Por Stakeholders

Lectura de:

HANS ROTHGIESSER
Miembro del Consejo Consultivo Stakeholders

El escritor británico Neil Gaiman hoy en día puede decir que es un escritor exitoso. Después de haberse abierto camino trabajando como periodista, escribiendo historietas y guiones, en el presente puede darse el lujo de decir que ha ganado los premios Hugo, Nebula y Bram Stoker, entre otros muchos reconocimientos. Su novela American Gods ha sido adaptada a la televisión y está en la lista de la revista Wired como una novela de fantasía que todos deberían leer una vez en su vida.

En el 2012 dio un discurso en Filadelfia, en el que le ofreció a la audiencia el mejor consejo que a él le habían dado en su vida y que él mismo había fallado en seguir. Fue un consejo que le dio uno de los autores más influyentes de una generación anterior, Stephen King. Esto fue cuando Gaiman comenzaba a tener éxito con su ahora clásica y largamente premiada historieta Sandman. A King le gustaba Sandman y había leído la novela que Gaiman había escrito con otra leyenda de la literatura de fantasía: Terry Pratchett.

Cuando King vio las largas colas que había para autógrafos de Gaiman, le dijo que esto era genial. Y que debía disfrutarlo.
Y Gaiman no lo hizo. En su lugar, el escritor británico se preocupó por la siguiente entrega, por la siguiente idea, la siguiente historia y no se tomó el tiempo para disfrutar el éxito que estaba amasando. ¿Cuántos de nosotros pasamos por algo parecido?

¿Cuántas veces nos hemos cruzado con profesionales que a pesar de estar rumbo a la cima, no se detienen a disfrutarlo? Sobre todo jefes. Celebran cuando alcanzan una meta, por supuesto. Pero no lo disfrutan realmente, porque la manera como las empresas hoy en día están construidas colocan objetivos tras objetivos, de tal manera que uno tiene poca oportunidad para detenerse y reconocer que está haciendo las cosas bien y que está logrando algo de lo cual, por ejemplo, su familia podría estar orgullosa.

Mucho de esto tiene que ver, por supuesto, con un problema en el área de recursos humanos y poca audacia por parte de este departamento para la comunicación interna. En un intento por mostrar a sus gerentes generales o líderes como profesionales incuestionables e infalibles, fallan en mostrarlos como seres humanos.
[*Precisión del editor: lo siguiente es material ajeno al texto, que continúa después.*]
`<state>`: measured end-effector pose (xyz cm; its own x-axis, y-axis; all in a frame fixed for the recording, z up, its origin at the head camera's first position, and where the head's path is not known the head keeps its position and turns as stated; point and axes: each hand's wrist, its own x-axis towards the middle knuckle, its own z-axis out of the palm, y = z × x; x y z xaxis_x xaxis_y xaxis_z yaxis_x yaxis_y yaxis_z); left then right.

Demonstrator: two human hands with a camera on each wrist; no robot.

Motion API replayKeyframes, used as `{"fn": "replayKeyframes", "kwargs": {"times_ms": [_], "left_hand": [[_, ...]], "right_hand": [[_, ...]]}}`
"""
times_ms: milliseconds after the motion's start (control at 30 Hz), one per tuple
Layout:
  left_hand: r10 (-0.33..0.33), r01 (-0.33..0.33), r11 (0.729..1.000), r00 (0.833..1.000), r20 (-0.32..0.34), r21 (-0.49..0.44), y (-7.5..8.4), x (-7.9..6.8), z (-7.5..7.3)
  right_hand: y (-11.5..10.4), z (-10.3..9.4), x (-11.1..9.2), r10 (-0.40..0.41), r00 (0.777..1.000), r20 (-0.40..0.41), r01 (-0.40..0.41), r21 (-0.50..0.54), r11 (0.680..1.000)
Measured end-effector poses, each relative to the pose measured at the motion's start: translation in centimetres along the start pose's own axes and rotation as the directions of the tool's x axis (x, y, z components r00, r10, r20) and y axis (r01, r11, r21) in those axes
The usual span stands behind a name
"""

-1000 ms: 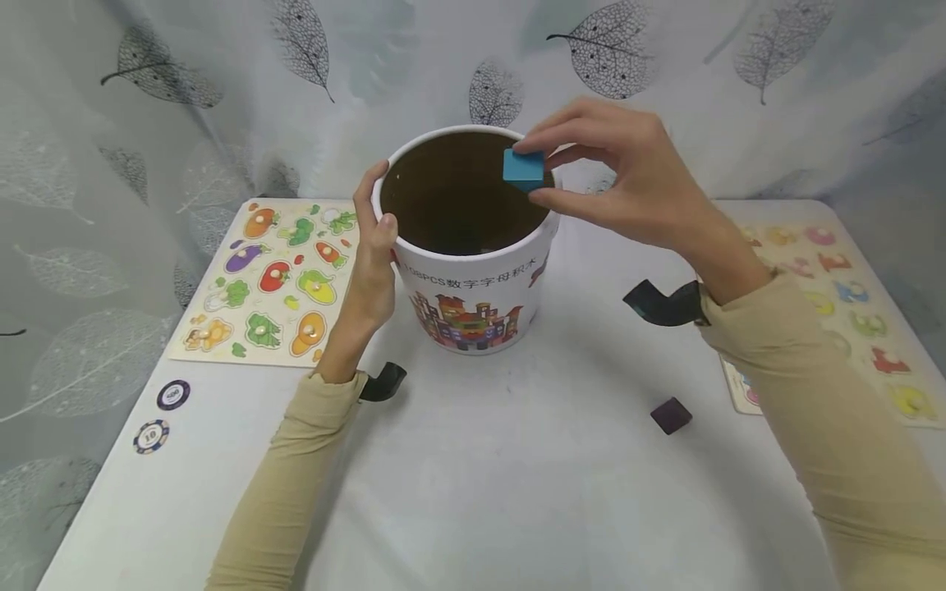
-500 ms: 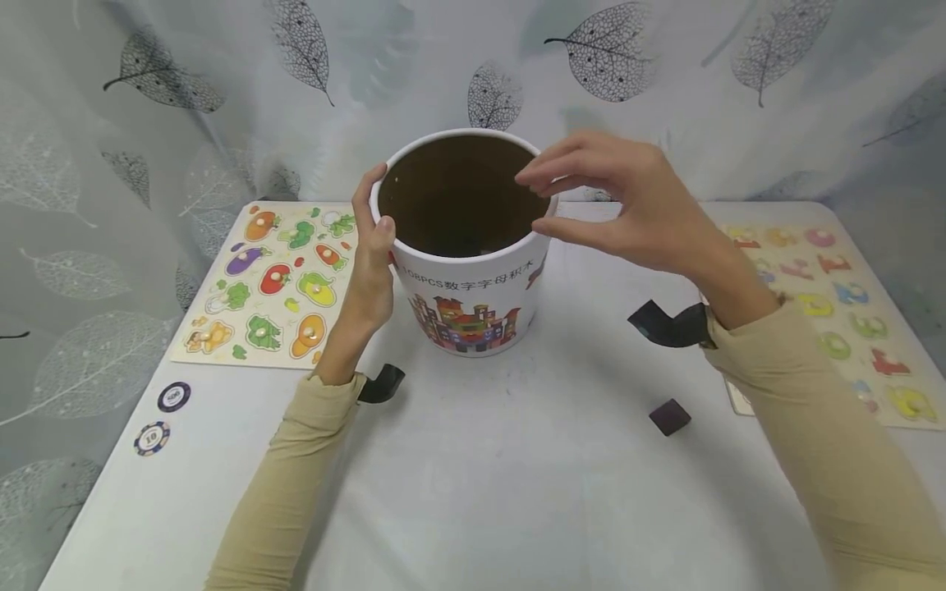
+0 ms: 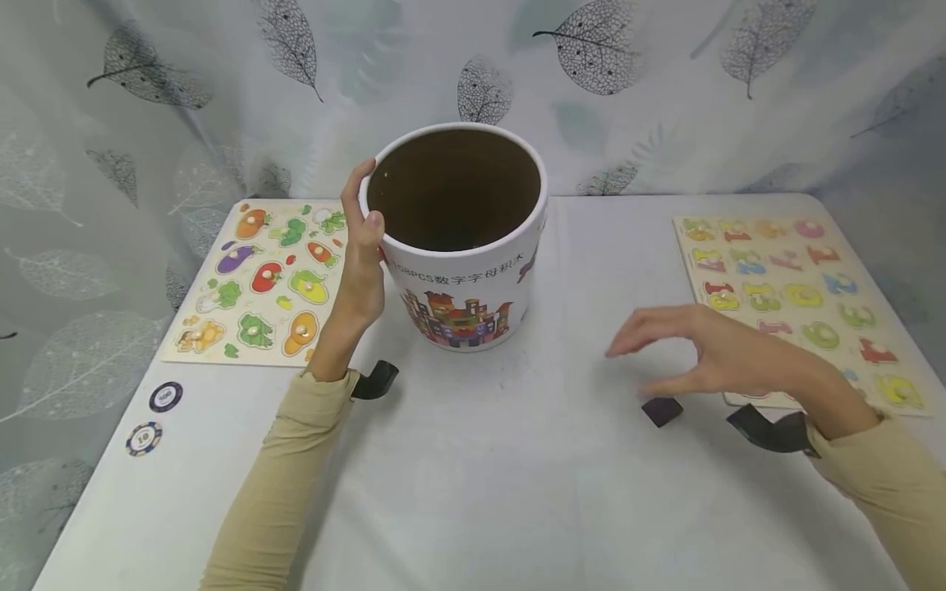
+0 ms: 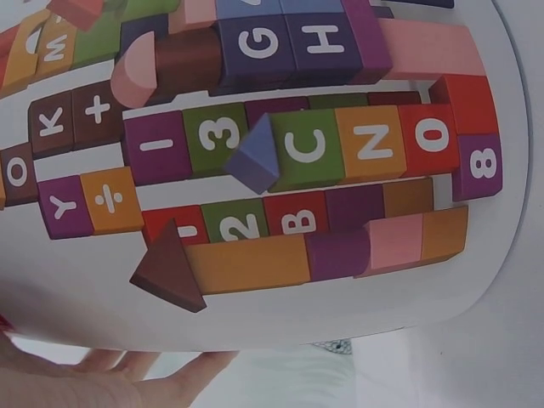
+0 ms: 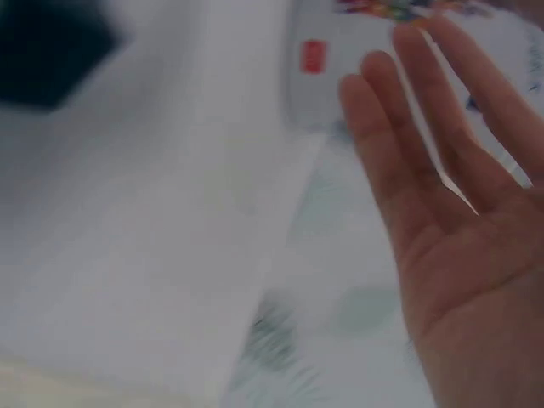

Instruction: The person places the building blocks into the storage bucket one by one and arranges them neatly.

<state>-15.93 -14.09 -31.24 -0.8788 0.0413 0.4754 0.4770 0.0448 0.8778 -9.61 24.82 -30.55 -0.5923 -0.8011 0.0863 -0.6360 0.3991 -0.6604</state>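
Note:
In the head view, my left hand (image 3: 362, 267) grips the left rim of a white bucket (image 3: 461, 283) printed with toy building blocks. Its thumb lies on the outer side near the rim. The left wrist view shows the bucket wall (image 4: 357, 314) close up, with part of the left hand (image 4: 110, 382) at the lower left. My right hand (image 3: 727, 353), fingers apart and holding nothing, hovers over the table by a dark purple block (image 3: 662, 412). In the right wrist view the right hand (image 5: 467, 221) has extended fingers, and a blurred dark shape (image 5: 51, 55) fills the upper left corner.
A vegetable puzzle board (image 3: 273, 283) lies left of the bucket, with two poker chips (image 3: 166, 397) in front of it. Another puzzle board (image 3: 798, 312), with numbers, lies at the right. A leaf-patterned curtain (image 3: 414, 66) hangs behind the white table (image 3: 473, 476).
The blue block my right hand held over the bucket is out of sight after release. That hand has moved down and right, close to the dark purple block. The left hand keeps its grip.

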Motion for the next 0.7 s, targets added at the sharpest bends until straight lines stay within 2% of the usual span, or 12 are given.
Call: {"fn": "replayKeyframes", "kwargs": {"times_ms": [100, 167, 267, 467, 700], "left_hand": [[-0.001, 0.0, 1.0, 1.0, -0.007, -0.01, 0.0, 0.0, 0.1], [0.003, -0.003, 1.0, 1.0, -0.009, -0.017, 0.0, -0.1, 0.2], [0.008, -0.009, 1.0, 1.0, -0.011, -0.024, 0.0, -0.1, 0.2], [0.009, -0.009, 1.0, 1.0, -0.007, -0.012, -0.1, -0.1, 0.1], [0.012, -0.012, 1.0, 1.0, -0.008, -0.01, -0.1, 0.0, 0.0]], "right_hand": [[2.0, 1.0, -2.6, 0.108, 0.994, 0.036, -0.108, 0.002, 0.994], [3.1, 1.5, -3.9, 0.123, 0.992, 0.028, -0.123, 0.001, 0.992], [4.3, 2.1, -5.1, 0.096, 0.995, 0.005, -0.097, 0.011, 0.995], [5.1, 3.2, -5.5, 0.002, 1.0, -0.014, -0.001, 0.054, 0.999], [5.2, 3.5, -5.1, 0.007, 0.999, -0.032, -0.007, -0.001, 1.0]]}}
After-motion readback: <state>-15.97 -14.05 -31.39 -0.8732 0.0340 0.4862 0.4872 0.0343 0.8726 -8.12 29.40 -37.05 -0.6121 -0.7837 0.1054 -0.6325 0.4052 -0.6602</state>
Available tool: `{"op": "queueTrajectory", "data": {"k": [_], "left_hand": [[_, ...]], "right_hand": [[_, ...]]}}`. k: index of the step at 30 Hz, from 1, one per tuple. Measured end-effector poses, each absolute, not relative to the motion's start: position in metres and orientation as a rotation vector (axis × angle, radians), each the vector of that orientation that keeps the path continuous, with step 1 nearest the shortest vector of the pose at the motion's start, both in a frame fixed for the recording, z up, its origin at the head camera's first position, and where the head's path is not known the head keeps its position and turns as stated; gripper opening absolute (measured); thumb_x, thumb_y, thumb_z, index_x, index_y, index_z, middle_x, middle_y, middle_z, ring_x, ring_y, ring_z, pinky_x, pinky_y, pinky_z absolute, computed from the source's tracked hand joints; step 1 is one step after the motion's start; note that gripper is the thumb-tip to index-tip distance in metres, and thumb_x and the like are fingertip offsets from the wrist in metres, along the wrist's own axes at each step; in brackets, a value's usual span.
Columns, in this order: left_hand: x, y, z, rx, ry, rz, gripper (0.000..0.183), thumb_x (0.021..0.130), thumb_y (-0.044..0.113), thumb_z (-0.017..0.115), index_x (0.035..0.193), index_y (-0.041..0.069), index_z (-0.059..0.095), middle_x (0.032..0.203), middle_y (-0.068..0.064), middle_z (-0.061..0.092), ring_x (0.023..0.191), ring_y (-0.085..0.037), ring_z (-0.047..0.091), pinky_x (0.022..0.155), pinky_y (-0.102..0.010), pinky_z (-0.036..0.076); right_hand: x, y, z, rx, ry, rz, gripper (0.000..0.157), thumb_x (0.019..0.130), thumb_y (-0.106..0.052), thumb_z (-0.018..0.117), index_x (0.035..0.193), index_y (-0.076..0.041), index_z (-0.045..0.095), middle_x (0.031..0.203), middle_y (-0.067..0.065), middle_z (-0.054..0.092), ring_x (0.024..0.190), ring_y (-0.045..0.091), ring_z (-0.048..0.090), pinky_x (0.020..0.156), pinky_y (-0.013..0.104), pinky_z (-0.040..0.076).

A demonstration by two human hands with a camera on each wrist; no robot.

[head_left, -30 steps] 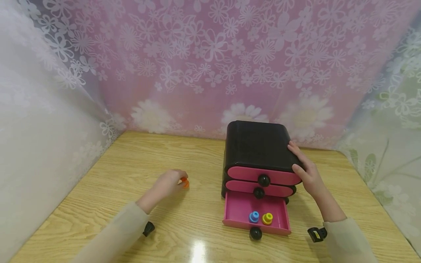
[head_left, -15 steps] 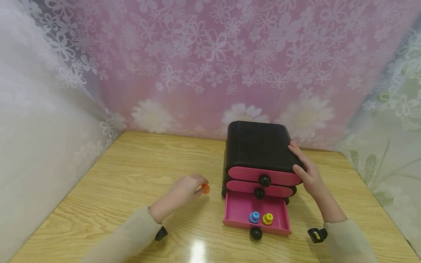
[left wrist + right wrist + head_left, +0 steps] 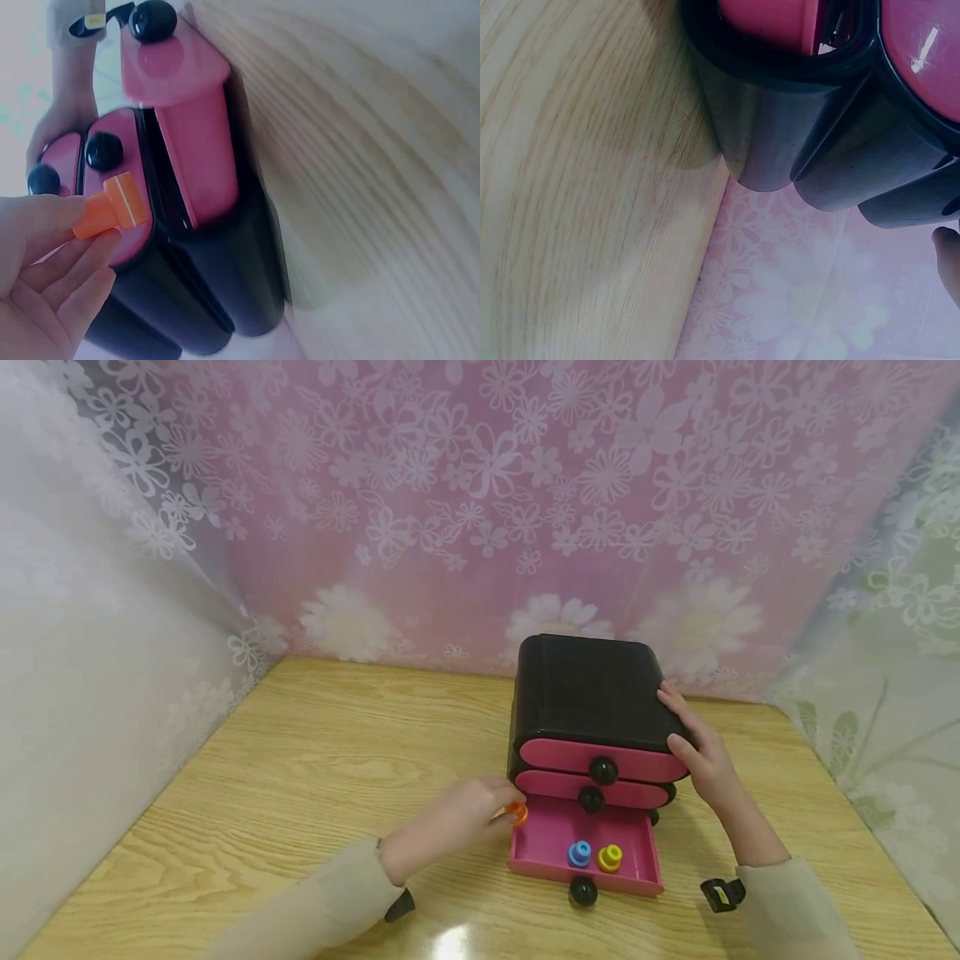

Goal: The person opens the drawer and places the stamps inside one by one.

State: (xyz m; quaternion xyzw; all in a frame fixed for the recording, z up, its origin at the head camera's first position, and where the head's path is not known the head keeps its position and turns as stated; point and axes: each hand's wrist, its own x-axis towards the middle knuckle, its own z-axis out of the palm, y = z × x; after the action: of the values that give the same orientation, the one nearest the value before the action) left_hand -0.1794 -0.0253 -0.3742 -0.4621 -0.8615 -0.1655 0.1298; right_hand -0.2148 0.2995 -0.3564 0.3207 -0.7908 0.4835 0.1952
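Observation:
My left hand point(image 3: 457, 822) pinches a small orange stepped plastic peg point(image 3: 517, 813) between thumb and fingers, at the left side wall of the pulled-out bottom drawer point(image 3: 546, 827). In the left wrist view the peg point(image 3: 126, 201) shows a wide end and a narrower stem. Inside the drawer, near its front, stand a blue peg point(image 3: 579, 853) and a yellow peg point(image 3: 611, 858) of similar shape. My right hand point(image 3: 701, 756) rests against the right side of the black drawer cabinet point(image 3: 592, 685), fingers extended along its upper edge. Only part of that hand point(image 3: 949, 262) shows in the right wrist view.
The cabinet's upper two pink drawers, the top drawer point(image 3: 562, 758) and the middle drawer point(image 3: 551, 786), are closed, each with a round black knob. It stands on a wood-grain table point(image 3: 337, 727). Behind hangs a pink floral curtain point(image 3: 450, 527), with pale sheets at both sides.
My left hand has carried the orange peg rightward across the table to the open drawer's left edge. The right hand, cabinet and other pegs have stayed in place.

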Motion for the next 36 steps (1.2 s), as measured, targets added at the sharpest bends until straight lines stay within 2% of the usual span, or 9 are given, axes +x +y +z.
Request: {"op": "queueTrajectory", "data": {"k": [9,14,29,36], "left_hand": [[-0.177,-0.001,-0.376,-1.383,-2.622,-0.356,0.020,0.081,0.019,0.064,0.099,0.011,0.065,0.090,0.004,0.060,0.075,-0.002,0.055,0.066,-0.013,0.045],[-0.178,0.008,-0.380,-1.409,-2.661,-0.335,0.018,0.081,0.020,0.064,0.098,0.013,0.065,0.086,0.005,0.059,0.072,-0.001,0.053,0.063,-0.012,0.043],[-0.181,0.017,-0.397,-1.451,-2.613,-0.236,0.006,0.078,0.018,0.065,0.082,0.015,0.061,0.070,0.010,0.047,0.058,-0.001,0.042,0.050,-0.015,0.037],[-0.179,0.018,-0.396,-1.453,-2.658,-0.228,0.005,0.079,0.017,0.065,0.080,0.015,0.060,0.067,0.009,0.046,0.055,-0.001,0.040,0.048,-0.015,0.034]], "right_hand": [[-0.217,0.298,-0.358,0.876,-2.199,1.369,0.045,0.091,-0.006,0.042,0.133,0.005,0.032,0.142,0.015,0.022,0.132,0.016,0.015,0.100,0.017,0.018],[-0.217,0.298,-0.358,0.857,-2.172,1.396,0.045,0.091,-0.010,0.044,0.133,0.003,0.035,0.142,0.015,0.024,0.131,0.018,0.016,0.099,0.017,0.020],[-0.216,0.299,-0.358,0.897,-2.202,1.386,0.046,0.092,-0.010,0.041,0.134,0.003,0.030,0.143,0.015,0.020,0.132,0.016,0.013,0.100,0.017,0.017],[-0.216,0.300,-0.358,0.891,-2.213,1.388,0.046,0.092,-0.010,0.040,0.135,0.003,0.030,0.144,0.014,0.019,0.132,0.015,0.013,0.100,0.017,0.017]]}}
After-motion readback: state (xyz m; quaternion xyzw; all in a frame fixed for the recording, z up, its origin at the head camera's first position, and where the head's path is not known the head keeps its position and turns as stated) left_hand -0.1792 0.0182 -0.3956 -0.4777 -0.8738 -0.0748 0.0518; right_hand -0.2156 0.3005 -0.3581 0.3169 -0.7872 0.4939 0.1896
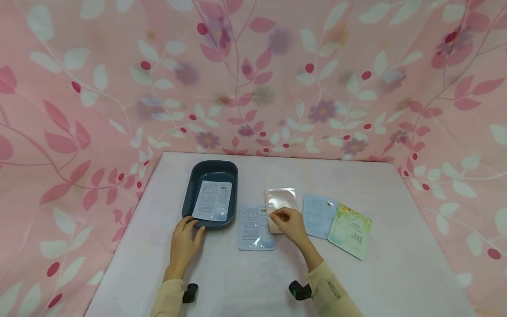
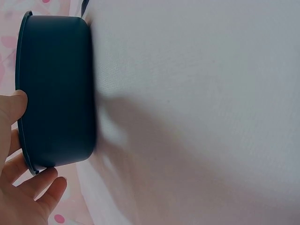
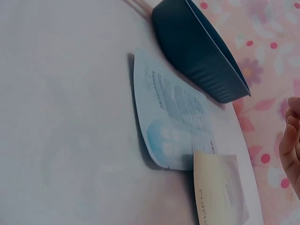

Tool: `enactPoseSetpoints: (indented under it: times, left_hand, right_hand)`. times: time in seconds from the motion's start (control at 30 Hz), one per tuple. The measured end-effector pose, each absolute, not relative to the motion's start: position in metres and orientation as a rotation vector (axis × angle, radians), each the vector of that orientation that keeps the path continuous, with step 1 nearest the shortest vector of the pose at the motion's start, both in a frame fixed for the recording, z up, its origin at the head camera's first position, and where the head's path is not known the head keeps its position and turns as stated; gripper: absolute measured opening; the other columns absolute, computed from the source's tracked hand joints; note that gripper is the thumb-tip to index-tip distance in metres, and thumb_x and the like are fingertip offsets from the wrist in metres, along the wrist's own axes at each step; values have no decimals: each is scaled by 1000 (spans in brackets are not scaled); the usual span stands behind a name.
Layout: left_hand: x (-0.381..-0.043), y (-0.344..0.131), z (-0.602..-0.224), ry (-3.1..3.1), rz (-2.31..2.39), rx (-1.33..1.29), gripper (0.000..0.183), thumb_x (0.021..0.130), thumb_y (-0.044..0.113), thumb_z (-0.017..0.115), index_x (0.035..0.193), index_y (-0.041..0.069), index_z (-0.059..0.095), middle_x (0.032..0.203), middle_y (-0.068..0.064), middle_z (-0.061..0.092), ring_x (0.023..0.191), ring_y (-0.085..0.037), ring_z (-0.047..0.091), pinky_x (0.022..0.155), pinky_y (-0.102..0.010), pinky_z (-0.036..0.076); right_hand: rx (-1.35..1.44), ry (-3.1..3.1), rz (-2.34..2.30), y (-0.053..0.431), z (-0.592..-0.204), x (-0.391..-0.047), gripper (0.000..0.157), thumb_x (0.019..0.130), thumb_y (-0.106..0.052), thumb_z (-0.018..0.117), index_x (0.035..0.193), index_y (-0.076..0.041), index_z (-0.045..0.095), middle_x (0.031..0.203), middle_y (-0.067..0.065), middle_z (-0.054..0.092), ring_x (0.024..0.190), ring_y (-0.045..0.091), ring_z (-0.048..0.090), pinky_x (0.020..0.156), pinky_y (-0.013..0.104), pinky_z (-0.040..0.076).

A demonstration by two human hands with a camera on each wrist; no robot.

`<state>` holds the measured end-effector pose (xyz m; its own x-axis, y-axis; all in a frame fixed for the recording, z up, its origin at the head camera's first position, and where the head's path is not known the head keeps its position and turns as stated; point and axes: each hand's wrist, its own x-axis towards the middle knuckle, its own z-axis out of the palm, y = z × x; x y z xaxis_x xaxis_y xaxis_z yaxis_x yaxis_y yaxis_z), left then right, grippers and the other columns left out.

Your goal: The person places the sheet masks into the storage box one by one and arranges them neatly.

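Note:
My left hand [image 1: 185,246] grips the near left corner of a dark blue tray [image 1: 234,193], thumb and fingers at its rim. In the left wrist view, the thumb lies against the tray's [image 2: 58,89] edge. A pale blue sachet [image 1: 214,200] lies inside. My right hand [image 1: 291,225] is bent over a silver and beige sachet [image 1: 281,198], its fingers loosely curled. In the right wrist view, that hand [image 3: 291,140] appears at the right edge, above the beige sachet [image 3: 218,187], with nothing visible in its fingers.
A pale blue sachet [image 1: 255,233] lies partly under the beige one, right of the tray. Farther right are another pale blue sachet [image 1: 317,215] and a green floral sachet [image 1: 350,231], overlapping. A pink floral cloth [image 1: 253,79] hangs behind the white table [image 1: 396,264].

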<state>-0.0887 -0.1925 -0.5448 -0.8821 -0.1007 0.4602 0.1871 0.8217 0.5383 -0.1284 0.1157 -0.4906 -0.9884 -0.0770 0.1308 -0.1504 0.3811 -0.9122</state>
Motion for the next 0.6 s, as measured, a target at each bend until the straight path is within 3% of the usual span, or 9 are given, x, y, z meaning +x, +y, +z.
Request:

Seres humanos que tienen sentimientos y que
disfrutan de su trabajo y que naturalmente cometen errores de vez en cuando. Eso ya no pega en los tiempos de las redes sociales inmediatas.

Piensen en grandes líderes empresariales heróicos como Jack Welsch -quien no tiene problema alguno en contar que en 1963 fue responsable de que una fábrica bajo su supervisión explotara, pero que luego llegó a ser CEO de General Electric y logró subir las acciones de la empresa en 4,000% durante su mandato- o Richard Branson -quien tampoco tiene problema en contar la historia de sus fracasos como Virgin Cola o Virgin

Brides, que cerró sin traer abajo su imperio, el cual hoy en día incluye más de 400 empresas-. Los admiramos y los seguimos, porque son humanos excepcionales; pero humanos al fin.
No puedo decir lo mismo de otros ejecutivos que vemos que prefieren comer vidrio molido antes que aceptar que se equivocaron en algo. Esa intención de pretender proyectar una imagen de infalibilidad es perjudicial. Como bien lo desarrolla Kathryn Schulz, autora de Being wrong, nuestra habilidad para cometer errores es fundamental a quiénes somos. Sin embargo, la opción de aprender de nuestros errores es una decisión. Si es algo tan natural a nuestra condición humana, ¿no deberíamos reconocerla y comunicarla a los demás para ser reconocido como personas? Por supuesto que no hay que abusar y evitar proyectarse como un incompetente que solamente comete errores. Pero tampoco vale la pena tratar de presentarse como perfecto, porque todos sabemos que no lo eres.